Il y a quatre ans, hôpital psychiatrique de Lisbonne, Portugal.

Le repas que les infirmières m'ont posé ce matin est toujours dans ma chambre. Et comme chaque jour, je n'y ai pas touché. Je vois bien que mon corps ne supporte pas le fait que je ne mange plus. Mais je n'ai ni l'envie ni la force de manger. Pourtant, la nourriture n'est pas si mauvaise. Ce matin, c'est pain perdu avec jus de pomme. Ils m'ont aussi mis des biscuits. Cependant, ils savent très bien que je ne mangerai pas.

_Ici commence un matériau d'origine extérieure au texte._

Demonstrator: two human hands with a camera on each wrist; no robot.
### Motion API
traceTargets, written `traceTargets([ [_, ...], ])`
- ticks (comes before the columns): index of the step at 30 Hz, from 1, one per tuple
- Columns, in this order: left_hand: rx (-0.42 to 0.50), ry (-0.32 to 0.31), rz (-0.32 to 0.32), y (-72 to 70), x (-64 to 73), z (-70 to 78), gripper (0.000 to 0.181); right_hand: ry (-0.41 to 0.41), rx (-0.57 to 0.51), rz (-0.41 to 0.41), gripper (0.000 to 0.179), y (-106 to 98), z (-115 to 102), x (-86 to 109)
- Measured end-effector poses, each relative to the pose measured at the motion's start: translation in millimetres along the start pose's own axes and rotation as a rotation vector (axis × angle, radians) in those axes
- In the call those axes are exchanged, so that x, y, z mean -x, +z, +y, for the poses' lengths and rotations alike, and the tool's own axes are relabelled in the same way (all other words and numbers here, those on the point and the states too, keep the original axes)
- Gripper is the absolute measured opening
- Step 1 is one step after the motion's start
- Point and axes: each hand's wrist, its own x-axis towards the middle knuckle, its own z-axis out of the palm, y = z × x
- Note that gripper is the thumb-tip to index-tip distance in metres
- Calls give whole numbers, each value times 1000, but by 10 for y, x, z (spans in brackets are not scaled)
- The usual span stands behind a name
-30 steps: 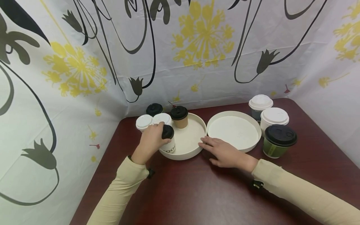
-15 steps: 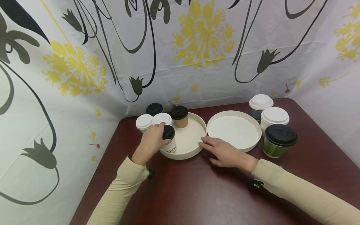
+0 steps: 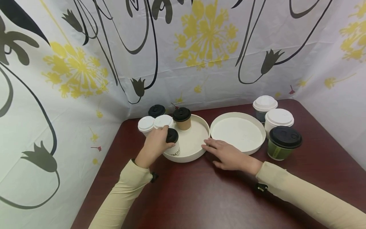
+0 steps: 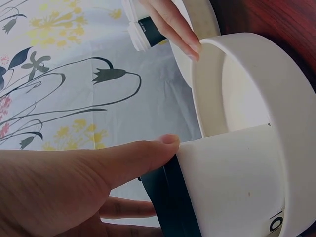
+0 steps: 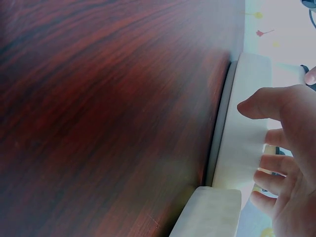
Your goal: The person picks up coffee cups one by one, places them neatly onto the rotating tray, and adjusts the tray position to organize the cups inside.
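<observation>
In the head view, a white paper coffee cup (image 3: 175,150) with a black lid (image 4: 170,197) stands at the front left of the left round cream tray (image 3: 188,158). My left hand (image 3: 154,144) grips this cup around its lid, thumb along the near side and fingers behind. In the left wrist view the cup's lower part sits within the tray wall. My right hand (image 3: 227,156) touches that tray's right rim with extended fingertips; its thumb lies apart from the others. A brown coffee cup (image 3: 183,123) with a black lid stands at the back of the same tray.
Left of the tray are two white-lidded cups (image 3: 146,124) and a black-lidded cup (image 3: 156,110). A second round tray (image 3: 238,135) stands right beside the first. Along its right side are two white-lidded cups (image 3: 278,118) and a green cup (image 3: 279,150). A patterned cloth (image 3: 206,79) hangs behind.
My left hand and the cup it grips have shifted very slightly to the right. The right hand stays at the tray rim.
</observation>
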Motion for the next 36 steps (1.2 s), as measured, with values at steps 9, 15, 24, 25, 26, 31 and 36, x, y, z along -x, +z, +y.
traceTargets([
  [9,-8,-1,0,4,7,-2,75,2,0,-5,74,-1,-1,-4],
  [15,-26,-16,-15,6,6,9,74,3,-11,-5,73,-5,-7,-7],
  [24,-38,-33,-18,6,5,20,76,-1,3,1,74,-3,-6,-1],
  [25,-39,-33,-16,5,6,21,76,-1,5,3,74,-2,-7,-1],
  [26,-40,-33,-15,5,7,21,76,-2,7,4,74,0,-7,0],
  [31,-49,-29,-15,-1,14,22,76,-7,4,13,75,1,-12,2],
  [36,-84,-25,-13,-25,25,37,77,-8,10,21,75,13,-7,5],
])
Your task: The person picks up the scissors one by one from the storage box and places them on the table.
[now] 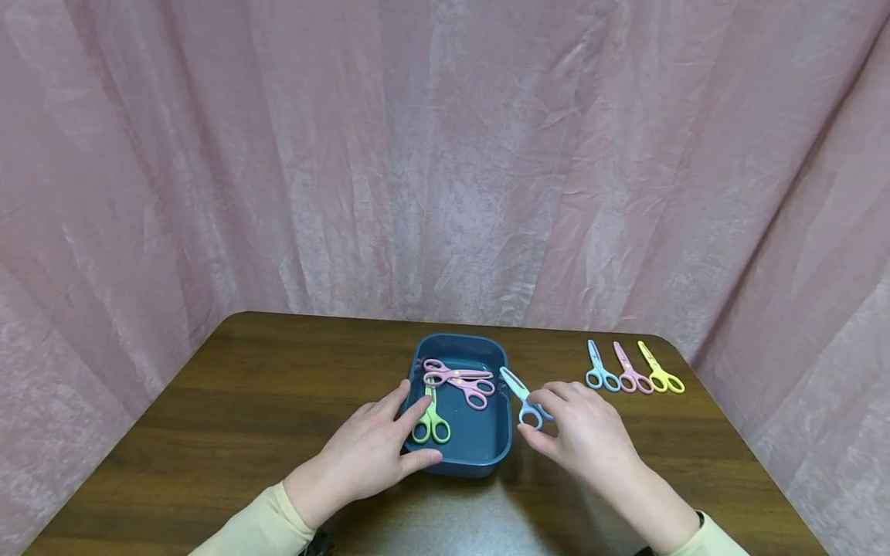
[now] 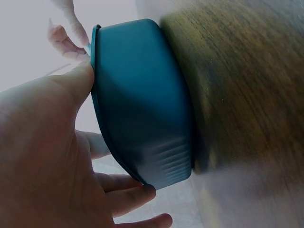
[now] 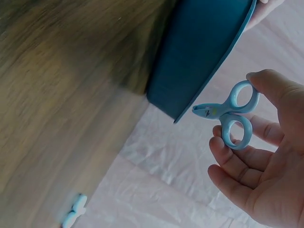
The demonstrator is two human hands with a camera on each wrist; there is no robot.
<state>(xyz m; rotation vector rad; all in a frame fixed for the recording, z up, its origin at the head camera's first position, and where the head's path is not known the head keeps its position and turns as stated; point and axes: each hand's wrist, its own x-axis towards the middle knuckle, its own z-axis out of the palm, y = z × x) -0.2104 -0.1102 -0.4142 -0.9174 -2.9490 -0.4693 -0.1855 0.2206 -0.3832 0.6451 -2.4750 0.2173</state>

Je tourne le dos à mon plateau et fixe le mur en espérant qu'il rentre. Mon père me manque. Mais chaque fois que je ferme les yeux, je regrette chaque seconde cette pensée. À peine ai-je fermé les yeux que je le vois. Et pas dans sa meilleure forme. Son corps est allongé par terre avec moi à ses côtés, regardant le sang qu'a procuré la balle dans son crâne. Le sang qui coule sur le sol, sur mes mains, son corps, ses vêtements, sans compter les miens en passant. Ses yeux grands ouverts que j'ai fermés parce qu'il me faisait trop peur à ne pas cligner des yeux.

Et avant de me réveiller, je la vois elle. Ma mère. Et comme à chaque fois, elle me dit que c'est de la faute.

« Pourquoi n'as-tu rien fait ? Maintenant, il ne vivra plus. Tout ça, c'est ta faute ma chérie. Tu n'as pas su être une fille capable et à cause de toi, il est mort. »

Et à chaque fois, je me réveille. Mes joues sont trempées tout comme mon corps entier. Mes yeux sont rouges et mes cheveux en sueur. Ils ont essayé de me faire voir quelqu'un. Et même après quatre mois, ils n'arrivent toujours pas à me faire parler. Je ne dis rien. Les seules fois où ils entendent ma voix, c'est quand je pleure et crie.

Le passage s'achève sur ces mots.